= Edmonton station (Canadian Pacific Railway) =

Edmonton was the terminal station for passenger services along the Canadian Pacific Railway's subdivisions from Calgary to Edmonton shortly after the completion of the High Level Bridge, with services commencing on September 2, 1913. Passenger services across the North Saskatchewan River were discontinued in 1972, and the station building itself was demolished in 1978.

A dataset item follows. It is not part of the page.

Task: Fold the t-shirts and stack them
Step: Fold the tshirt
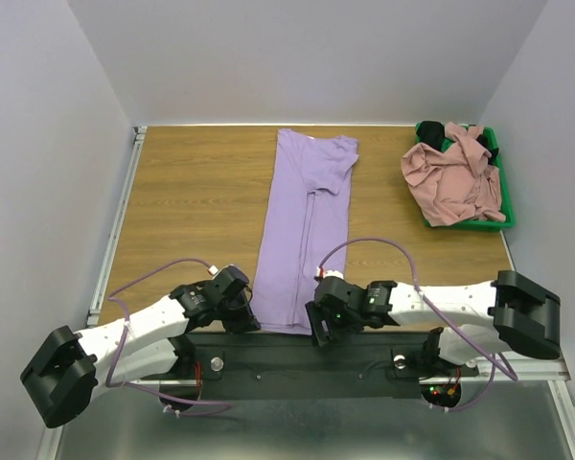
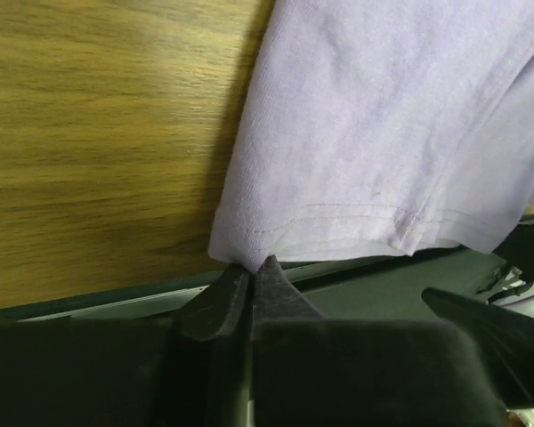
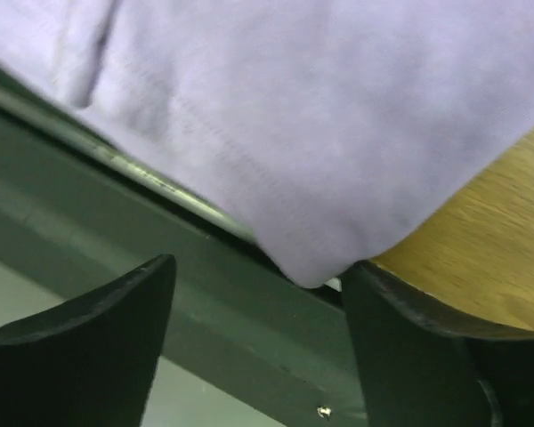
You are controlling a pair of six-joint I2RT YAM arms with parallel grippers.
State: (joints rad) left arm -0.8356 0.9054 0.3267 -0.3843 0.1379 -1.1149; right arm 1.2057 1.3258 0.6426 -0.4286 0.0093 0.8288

==CPR's arrival in Edmonton==
The initial construction of the Calgary and Edmonton Railway in 1891 was limited by the North Saskatchewan River with services reaching no further than Strathcona. This contributed to a competitive disadvantage when the Canadian Northern Railway arrived in Edmonton in 1905. The High-Level Bridge was constructed to complete the railway to Edmonton proper and squash this disadvantage. When it was completed in 1913, CPR (who had acquired the C&E) constructed a new station north of the river, on the northwest corner of Jasper Avenue and 109 Street. The two-storey station contained the usual amenities such as a ticketing office and waiting room, as well a special immigrants' waiting room in the basement. The station became a hub for passenger traffic and counterpoint to the CNoR (later Canadian National Railway) station located at 104 Avenue and 101 Street.

==Demise==
Following the CPR's withdrawal of passenger services to downtown Edmonton in 1972, the station building was demolished in 1978 despite an effort to save it. Edmonton is still served by passenger trains, with Via Rail's Canadian stopping at its station since 1998, when the CN Tower station was closed and the CN yard in downtown Edmonton was removed.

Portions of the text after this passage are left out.